Que sí, que sí, que hay días en que las cosas sólo pueden ir a peor. Y aquel día, cuando don Joaquín estaba absolviendo a peccatis tuis a la buena ama, el señor Rodríguez mojaba sus dedos en la pila de agua bendita. El señor Rodríguez, que venía a hacer su cotidiana Visita al Santísimo, pertenecía a la Adoración Nocturna, a la Archicofradía de las Ánimas, a la Tercera Orden Carmelitana y a la Hermandad de Excombatientes. Se movía como si desfilara, era corpulento como un armario y lucía un bigote ceremonial. Vio luz en el confesionario y eso le dio alegría, estaba bien que alguna vez don Leónidas estuviera donde tendría que estar más a menudo, hasta que se acercó y vio dentro a un tipo incógnito, vestido como del Betis, con la estola medio doblada mostrando el forro. “Coño, un gracioso”, se dijo.
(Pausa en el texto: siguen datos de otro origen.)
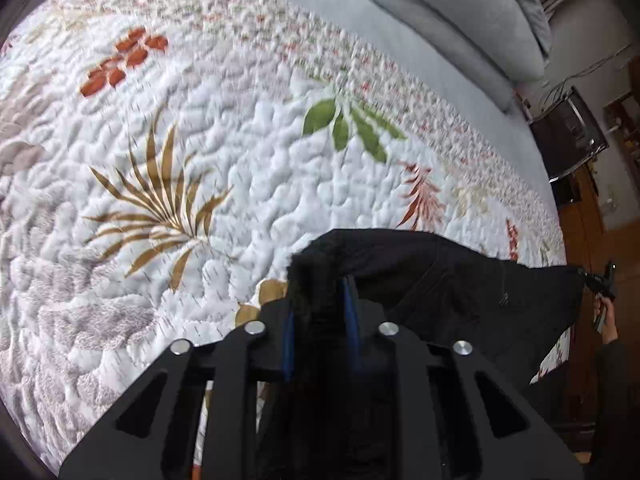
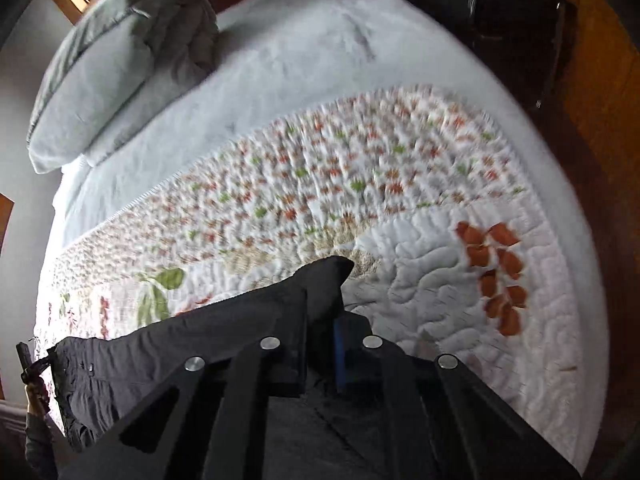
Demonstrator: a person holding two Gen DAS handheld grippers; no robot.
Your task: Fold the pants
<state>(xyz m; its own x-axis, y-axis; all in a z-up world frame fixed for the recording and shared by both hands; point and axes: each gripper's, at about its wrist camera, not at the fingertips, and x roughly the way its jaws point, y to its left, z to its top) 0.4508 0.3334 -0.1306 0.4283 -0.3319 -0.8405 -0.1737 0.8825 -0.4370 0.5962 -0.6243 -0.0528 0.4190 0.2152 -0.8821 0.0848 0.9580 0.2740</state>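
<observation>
Black pants [image 1: 440, 276] hang stretched between the two hand-held grippers above the near edge of the bed [image 1: 460, 92], over its white leaf-print quilt [image 1: 240, 140]. The left hand-held gripper [image 1: 320, 292] is clamped on one bunched end of the cloth. The right hand-held gripper [image 2: 322, 308] pinches the other end, and grey pillows [image 2: 112, 72] lie at the bed's far corner.

One pair of black pants [image 1: 440, 276], one quilt [image 1: 240, 160], one bed [image 2: 300, 60]. Two claws: left claw [image 1: 320, 312], right claw [image 2: 324, 332]. Pillows [image 2: 120, 60] number perhaps two; the stack is blurred.
</observation>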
Don Joaquín vio avanzar aquel tipo fornido hacia el confesionario, con la cara seria y circunspecta, el ademán grave, el paso firme. “Otro pobre pecador que viene a pedir misericordia”, se dijo. Era hermoso ser cura y a sus años poder hacer tanto bien, así que, ante aquella faz ceñuda, sin duda por el peso de la culpa y la vergüenza de tener que declararla, don Joaquín esbozó una sonrisa acogedora. El señor Rodríguez no tuvo dudas de lo que había que hacer, aquel seglar no sólo estaba chanceándose de algo tan sagrado como es el sacramento de la penitencia, sino que encima se sonreía burlón. El señor Rodríguez flexionó el tronco para doblarse sobre el rostro de don Joaquín, éste inclinó la cabeza para permitir más fácilmente que el penitente pronunciara el “Sin pecado concebida”, pero en lugar de tal acostumbrado latiguillo ritual, lo que percibió el oído de don Joaquín fue una voz de volumen discreto, como pedía el lugar sagrado, pero al mismo tiempo brusca, imperativa, áspera, recia, henchida de una irritación casi incontenible, que le decía: “O sale usted de ahí o le doy dos hostias”.
La sangre no llegó al río, aunque en lo sucesivo don Joaquín siempre desayunó con la servilleta colgada del cuello a modo de babero.